= Work request =
Check each line of the data for the string "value". Report how many have it, and give nothing else.

= Recorded data =

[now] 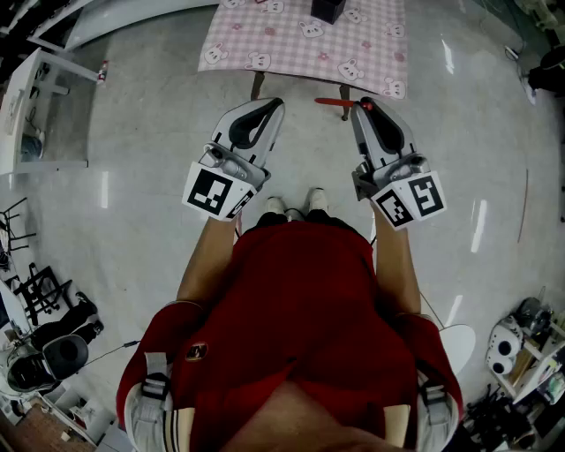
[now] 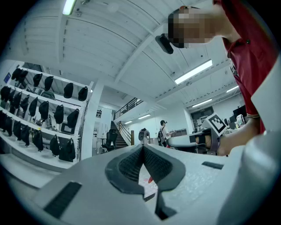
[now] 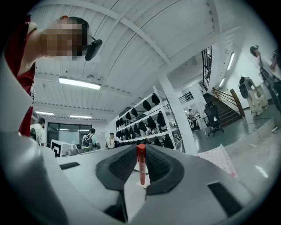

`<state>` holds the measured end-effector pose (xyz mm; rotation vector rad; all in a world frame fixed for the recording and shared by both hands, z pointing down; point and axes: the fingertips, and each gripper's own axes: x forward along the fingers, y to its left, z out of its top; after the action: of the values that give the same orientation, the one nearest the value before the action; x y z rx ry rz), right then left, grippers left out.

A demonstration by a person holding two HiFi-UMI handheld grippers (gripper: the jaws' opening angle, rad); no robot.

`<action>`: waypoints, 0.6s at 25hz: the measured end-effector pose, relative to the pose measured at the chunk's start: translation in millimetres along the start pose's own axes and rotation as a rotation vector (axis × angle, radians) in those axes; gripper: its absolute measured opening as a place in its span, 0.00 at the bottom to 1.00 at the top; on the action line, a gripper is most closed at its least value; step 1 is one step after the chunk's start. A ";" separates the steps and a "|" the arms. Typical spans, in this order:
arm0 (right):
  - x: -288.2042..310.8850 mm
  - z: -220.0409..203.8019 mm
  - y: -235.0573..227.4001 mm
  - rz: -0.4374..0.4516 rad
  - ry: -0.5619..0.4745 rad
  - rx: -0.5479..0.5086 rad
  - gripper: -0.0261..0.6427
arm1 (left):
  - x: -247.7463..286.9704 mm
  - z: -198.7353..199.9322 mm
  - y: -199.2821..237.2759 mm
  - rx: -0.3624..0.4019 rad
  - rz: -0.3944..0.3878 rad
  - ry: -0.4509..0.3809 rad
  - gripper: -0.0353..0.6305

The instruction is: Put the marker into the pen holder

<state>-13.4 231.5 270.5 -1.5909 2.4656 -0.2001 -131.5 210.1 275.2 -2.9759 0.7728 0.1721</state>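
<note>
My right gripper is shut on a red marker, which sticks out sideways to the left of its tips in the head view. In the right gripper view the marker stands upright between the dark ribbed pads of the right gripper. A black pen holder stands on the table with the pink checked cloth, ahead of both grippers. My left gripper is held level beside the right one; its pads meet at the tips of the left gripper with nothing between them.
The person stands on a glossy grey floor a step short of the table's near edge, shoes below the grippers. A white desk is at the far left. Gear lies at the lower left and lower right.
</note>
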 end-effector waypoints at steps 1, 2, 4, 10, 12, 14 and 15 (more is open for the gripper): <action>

= Result =
2